Alors que débute l’examen, à l’Assemblée nationale, du projet de loi sur le dialogue social, Véronique BESSE, député de la Vendée dénonce « la mainmise de l’Etat sur les entreprises. Ce projet de loi rajoute des contraintes supplémentaires ».

logo-AN ok« La première contrainte, c’est celle des commissions régionales interprofessionnelles, qui ne feront qu’éloigner le patron de ses employés. Dans nos entreprises, patrons et employés se connaissent, se parlent. Dans les TPE et les PME, le dialogue est avant tout direct. Et ça marche ! Il n’y a pas besoin d’aller siéger dans une lointaine commission, à Nantes ou ailleurs, pour parler à son patron ! »

« La deuxième contrainte, c’est le compte pénibilité : une usine à gaz qui nuira autant aux patrons qu’aux employés.

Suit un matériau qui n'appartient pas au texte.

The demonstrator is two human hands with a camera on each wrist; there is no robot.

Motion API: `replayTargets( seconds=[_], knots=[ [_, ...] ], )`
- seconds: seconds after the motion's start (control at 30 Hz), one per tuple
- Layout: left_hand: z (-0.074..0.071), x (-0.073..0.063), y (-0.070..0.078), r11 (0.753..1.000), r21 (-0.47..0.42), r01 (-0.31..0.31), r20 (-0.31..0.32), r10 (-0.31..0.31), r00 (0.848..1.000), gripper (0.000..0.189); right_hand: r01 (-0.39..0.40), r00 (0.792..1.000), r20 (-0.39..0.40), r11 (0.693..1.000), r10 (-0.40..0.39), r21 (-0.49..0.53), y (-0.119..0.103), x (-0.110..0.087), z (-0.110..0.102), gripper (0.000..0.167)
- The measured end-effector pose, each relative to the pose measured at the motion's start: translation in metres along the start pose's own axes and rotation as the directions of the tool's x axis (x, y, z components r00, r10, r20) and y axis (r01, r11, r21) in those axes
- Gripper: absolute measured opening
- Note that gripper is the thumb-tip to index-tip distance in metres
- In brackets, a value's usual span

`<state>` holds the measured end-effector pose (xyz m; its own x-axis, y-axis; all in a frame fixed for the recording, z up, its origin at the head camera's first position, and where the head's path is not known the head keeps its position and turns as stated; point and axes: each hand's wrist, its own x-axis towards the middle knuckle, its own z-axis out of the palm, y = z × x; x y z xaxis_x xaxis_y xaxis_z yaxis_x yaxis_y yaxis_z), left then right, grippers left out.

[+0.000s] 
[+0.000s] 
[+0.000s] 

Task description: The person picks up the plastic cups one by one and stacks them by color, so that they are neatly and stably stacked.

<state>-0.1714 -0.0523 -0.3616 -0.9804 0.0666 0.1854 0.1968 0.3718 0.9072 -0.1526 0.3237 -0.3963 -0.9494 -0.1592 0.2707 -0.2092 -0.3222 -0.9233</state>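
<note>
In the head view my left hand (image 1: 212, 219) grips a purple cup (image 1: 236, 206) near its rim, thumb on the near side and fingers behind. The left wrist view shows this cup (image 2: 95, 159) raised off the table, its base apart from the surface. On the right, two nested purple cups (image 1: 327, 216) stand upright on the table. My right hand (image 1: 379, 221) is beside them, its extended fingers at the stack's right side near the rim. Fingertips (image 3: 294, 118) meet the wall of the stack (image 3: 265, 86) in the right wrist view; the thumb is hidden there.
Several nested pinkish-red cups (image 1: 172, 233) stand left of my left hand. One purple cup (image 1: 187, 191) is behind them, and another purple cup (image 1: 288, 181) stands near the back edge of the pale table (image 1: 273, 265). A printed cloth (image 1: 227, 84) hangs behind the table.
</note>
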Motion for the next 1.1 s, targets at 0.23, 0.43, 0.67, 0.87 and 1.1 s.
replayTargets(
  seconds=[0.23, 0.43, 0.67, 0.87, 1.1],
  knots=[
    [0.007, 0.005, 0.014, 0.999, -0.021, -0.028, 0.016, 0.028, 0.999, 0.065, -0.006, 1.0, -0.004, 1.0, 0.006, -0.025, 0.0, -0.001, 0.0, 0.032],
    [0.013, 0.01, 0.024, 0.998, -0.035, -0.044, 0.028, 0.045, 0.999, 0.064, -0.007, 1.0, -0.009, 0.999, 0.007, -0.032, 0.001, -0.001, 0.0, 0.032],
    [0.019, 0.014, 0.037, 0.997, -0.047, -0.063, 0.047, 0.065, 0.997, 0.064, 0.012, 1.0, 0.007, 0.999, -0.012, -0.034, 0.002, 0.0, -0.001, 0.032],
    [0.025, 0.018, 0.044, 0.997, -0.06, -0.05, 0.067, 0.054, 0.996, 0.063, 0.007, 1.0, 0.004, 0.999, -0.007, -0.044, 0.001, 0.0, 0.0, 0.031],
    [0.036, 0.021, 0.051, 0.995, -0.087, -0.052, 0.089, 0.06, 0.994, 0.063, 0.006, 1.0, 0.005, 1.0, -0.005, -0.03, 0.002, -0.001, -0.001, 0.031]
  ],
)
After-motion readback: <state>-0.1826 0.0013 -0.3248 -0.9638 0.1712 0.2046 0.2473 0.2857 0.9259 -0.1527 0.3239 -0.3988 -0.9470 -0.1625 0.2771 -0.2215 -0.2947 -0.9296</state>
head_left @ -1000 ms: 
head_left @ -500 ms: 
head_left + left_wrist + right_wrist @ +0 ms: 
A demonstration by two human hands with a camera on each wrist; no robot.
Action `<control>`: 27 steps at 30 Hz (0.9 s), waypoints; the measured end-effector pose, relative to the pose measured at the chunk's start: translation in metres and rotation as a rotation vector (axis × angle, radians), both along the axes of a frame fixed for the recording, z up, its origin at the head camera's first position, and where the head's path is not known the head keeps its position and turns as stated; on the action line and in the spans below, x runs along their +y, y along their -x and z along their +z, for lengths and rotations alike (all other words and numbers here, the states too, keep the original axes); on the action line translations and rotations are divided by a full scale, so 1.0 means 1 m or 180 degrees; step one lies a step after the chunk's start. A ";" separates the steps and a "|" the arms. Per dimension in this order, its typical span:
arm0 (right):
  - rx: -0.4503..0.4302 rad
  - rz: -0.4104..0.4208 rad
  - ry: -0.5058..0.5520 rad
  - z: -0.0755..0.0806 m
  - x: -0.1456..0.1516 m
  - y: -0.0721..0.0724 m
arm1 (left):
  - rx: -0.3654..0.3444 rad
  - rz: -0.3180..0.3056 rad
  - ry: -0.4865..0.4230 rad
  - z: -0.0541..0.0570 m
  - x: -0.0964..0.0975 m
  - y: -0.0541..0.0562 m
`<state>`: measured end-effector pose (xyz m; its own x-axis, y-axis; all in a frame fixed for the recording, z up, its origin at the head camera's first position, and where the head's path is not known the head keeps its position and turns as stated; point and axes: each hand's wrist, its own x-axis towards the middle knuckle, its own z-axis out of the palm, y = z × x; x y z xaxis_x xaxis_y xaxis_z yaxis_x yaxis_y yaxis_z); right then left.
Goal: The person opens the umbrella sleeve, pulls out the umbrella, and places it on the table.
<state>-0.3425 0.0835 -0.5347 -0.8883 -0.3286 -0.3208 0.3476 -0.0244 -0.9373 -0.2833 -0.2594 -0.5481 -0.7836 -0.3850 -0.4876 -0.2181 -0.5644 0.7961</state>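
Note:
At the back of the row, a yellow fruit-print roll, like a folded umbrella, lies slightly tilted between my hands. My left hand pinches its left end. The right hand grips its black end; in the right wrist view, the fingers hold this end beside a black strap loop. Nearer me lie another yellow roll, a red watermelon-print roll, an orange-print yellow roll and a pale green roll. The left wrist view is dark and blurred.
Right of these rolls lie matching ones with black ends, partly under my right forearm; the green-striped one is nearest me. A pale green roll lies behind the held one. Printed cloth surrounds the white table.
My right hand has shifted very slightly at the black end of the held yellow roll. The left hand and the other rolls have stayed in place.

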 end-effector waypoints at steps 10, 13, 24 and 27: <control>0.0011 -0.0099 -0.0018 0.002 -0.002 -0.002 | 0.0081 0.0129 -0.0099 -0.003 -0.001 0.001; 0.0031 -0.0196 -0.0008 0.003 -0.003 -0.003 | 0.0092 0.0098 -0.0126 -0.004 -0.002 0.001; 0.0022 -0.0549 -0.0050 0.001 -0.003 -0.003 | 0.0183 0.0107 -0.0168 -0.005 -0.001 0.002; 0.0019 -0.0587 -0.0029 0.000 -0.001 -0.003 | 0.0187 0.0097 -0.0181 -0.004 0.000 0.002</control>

Le dialogue sur les conditions de travail est au cœur des préoccupations dans les entreprises ! Parce que de ces conditions de travail dépendent l’efficacité et surtout la protection des salariés et de leurs savoir-faire. Pourquoi alourdir par des procédures supplémentaires et de nouvelles normes techniques ce qui fonctionne ? » demande Véronique BESSE.

« Ce projet de loi est inutile car il est inadapté à la réalité de notre tissu économique. » Pour Véronique BESSE, « avant de réformer un dialogue social qui existe déjà dans les faits, la priorité est bien de réduire les contraintes administratives, alléger les impôts et faciliter l’investissement de nos entreprises ».